Mansoor Hosseini (; born 1967) is an Iranian-Swedish percussionist and composer of classical music, born in Iran, who studied in Paris and Brussels. His works comprise chamber music and orchestral pieces. He founded the Ensemble Themus in Gothenburg, focussed on theatrical music.

Career 

Hosseini studied composition with Philippe Capdenat and Yoshihisa Taïra in Paris. He studied music theory and computer music with Peter Swinnen at the Royal Conservatory of Brussels and composition with Carl-Axel Hall in the Musikhögskolan (sv) of Gothenborg. He later studied film scoring at the University of Gothenburg, and scriptwriting at the film school, now the . He studied with George Aperghis who encouraged him to compose theatrical music in the style of Mauricio Kagel.

In 2003, Hosseini founded the Gothenburg Music & Dance Company (GMDC), which in 2007 transformed into the Ensemble Themus in Gothenburg with a mission to popularize the concept of theatrical music by allowing actors and musicians to swap and intermingle their roles. His work in the field is inspired by modern dance, theatre and martial arts.

Hosseini has a great interest in improvisation both as a composer and performer.
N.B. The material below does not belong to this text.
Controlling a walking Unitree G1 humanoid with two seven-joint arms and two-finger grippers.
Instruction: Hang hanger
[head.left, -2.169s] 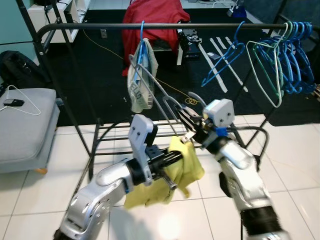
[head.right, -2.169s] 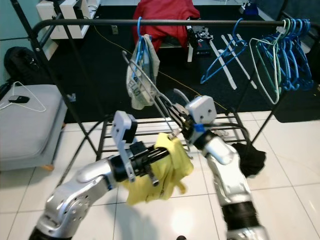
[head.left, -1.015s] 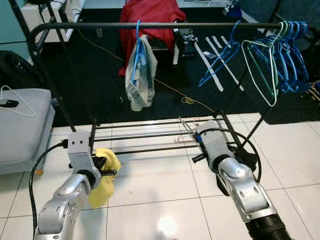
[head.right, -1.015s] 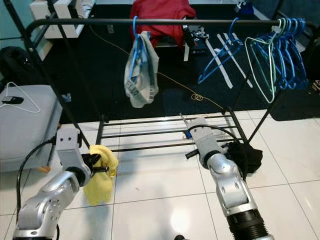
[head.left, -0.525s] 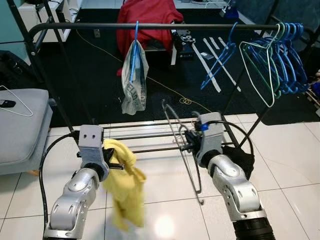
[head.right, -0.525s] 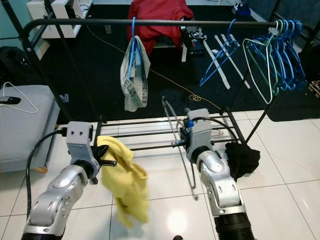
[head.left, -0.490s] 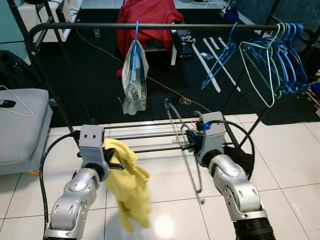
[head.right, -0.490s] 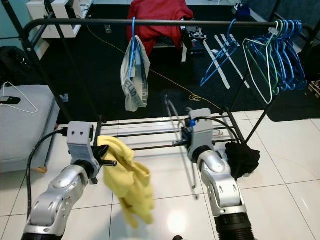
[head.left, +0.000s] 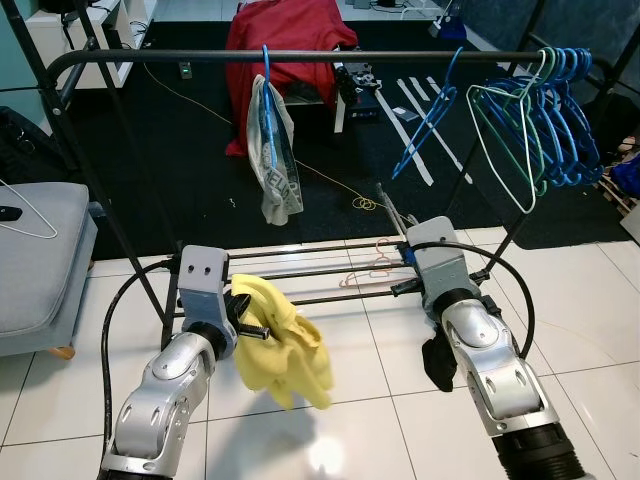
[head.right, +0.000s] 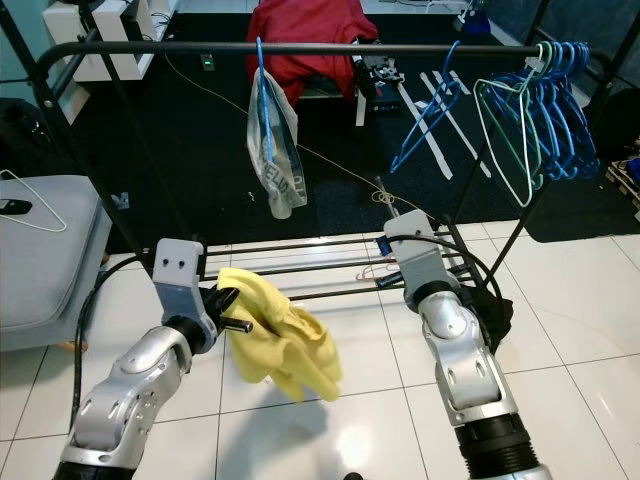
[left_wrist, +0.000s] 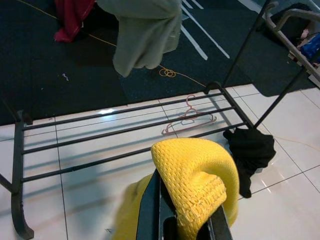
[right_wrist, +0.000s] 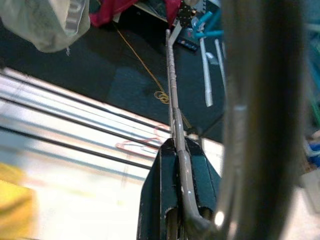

He sometimes adds sections to his compositions which are marked to let the musicians know that they can improvise in a controlled and measured way. He has been a lecturer in musical notation, composition, communication between musicians and composers, and the comprehension of musical notation for musicians.

He was awarded prizes, including the culture prizes of Gothenborg and of the Västra Götaland.

Works 

Hosseini's duo Bones (second piece) for piano and cello was composed in 1998, described as a race of the two instruments, with "buddhistic cluster sounds" in the piano and "roaring three-notes" in the cello that
"float and combine like dream sequence". His string quartet Esfand II was premiered at the Sibelius Museum (fi) in Turku in 2011, when the town was a European Capital of Culture.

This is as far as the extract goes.